It was nearly four years ago that I was interviewed for the post of Team Rector in Ashford Town Parish. It was the first time I’d been interviewed for a job online – and I have to say I hope it will be the last, which is no reflection on the care and professionalism of the panel. But so many things were new and strange in the pandemic, especially those early months.
I remember one of the questions being something like: what kind of structures do you think the parish needs to support effective team working? My response was that you can’t answer a question like that unless you know what you want the team to do. In thinking about communities and institutions, you need to know what their purpose is, what their aims are. Everything else follows from that. Without it, you’re just floundering around.
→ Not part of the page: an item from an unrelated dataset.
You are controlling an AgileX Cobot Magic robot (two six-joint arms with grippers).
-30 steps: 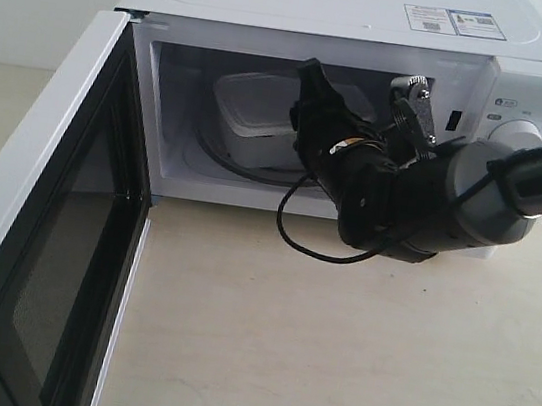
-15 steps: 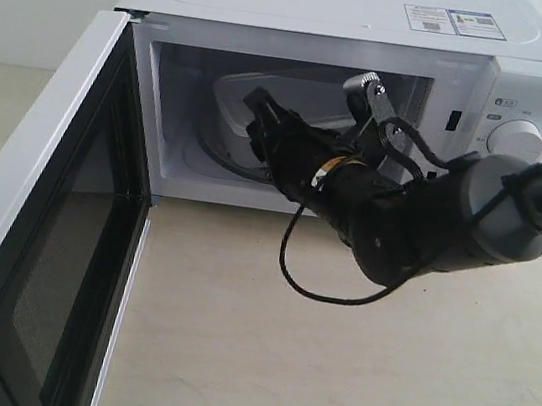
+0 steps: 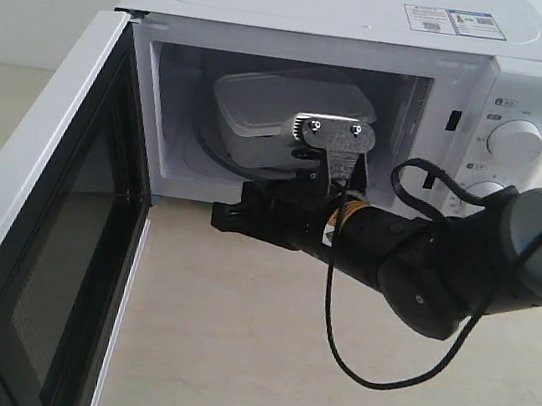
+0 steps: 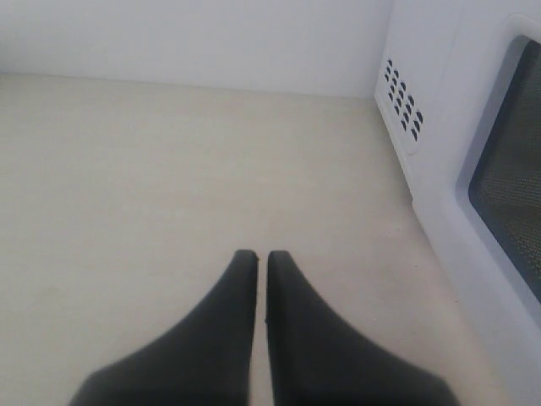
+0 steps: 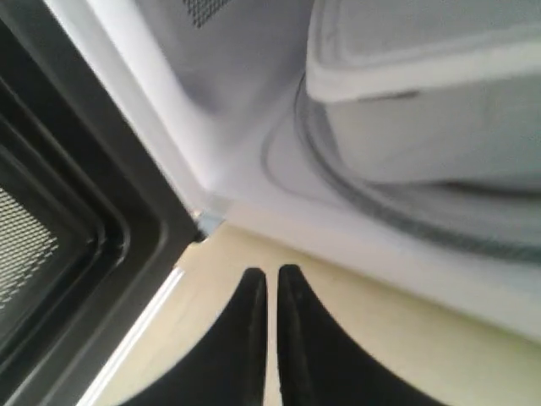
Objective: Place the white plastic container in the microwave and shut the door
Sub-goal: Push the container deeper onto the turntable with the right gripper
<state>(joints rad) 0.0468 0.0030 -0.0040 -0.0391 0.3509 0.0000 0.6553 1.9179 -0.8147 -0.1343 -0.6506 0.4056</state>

I’ve spent quite a bit of my time in management roles thinking about that interplay between purpose and structure, goals and relationships. And I’ve dedicated quite a bit of the time I give to theological study to exploring how that interplay works out in the life of the church. That’s what I’m hoping to take further during my sabbatical leave in April, May and June.
The purpose of the church is sharing in God’s mission. That’s the basis of the Mission Action Planning process to which we are committed as a parish, and it reflects a significant convergence in global theology. It’s a statement with some powerful implications. Once we know how we are to share in God’s mission, it looks like we can shape everything else in the church to fit with that. Everything we do can be evaluated by how well it supports this overriding purpose. PCC meetings. Diocesan structures. Forms of worship. Budget priorities. Pastoral care. Can’t see how it fits? Cut it out!
But is it that simple? There are some big questions here too. What counts as the church ‘sharing in God’s mission’? If it’s some things we do as the church but not others, how do we decide which ones? How far is it about types of activity (e.g. evangelism but not visiting church members, social outreach but not church social events), and how far about the way we do anything at all, whether we are seeking God’s kingdom in and through it?
Why assume, though, that mission is all about what we do? What about our relationships and the structures that sustain them – not just within our church communities, but in our parish, our deanery, our diocese, our national church, our global Anglican Communion? Is participating in them also part of how we share in God’s mission, or is that just an optional extra that we can junk if it seems to be getting in the way?
I’m looking forward to giving some extended time to reading, thinking and writing about these and other related questions while I’m on sabbatical. I’ve got an article to finish for an academic journal, a chapter to write for a book with contributions from lots of other people as well, a paper to give at the Society for the Study of Theology annual conference – and then I’ll see what else!
I’m going to be spending some time at the College of the Resurrection in Mirfield, and towards the end of June I'll be heading to St Beuno’s in north Wales for an Individually Guided Retreat.
Three and a half years in the parish here has given me a great deal to ponder. I hope to come back in July with some fresh perspectives on mission and the church, and strength renewed for the joyful work of ministry as Team Rector in Ashford Town Parish.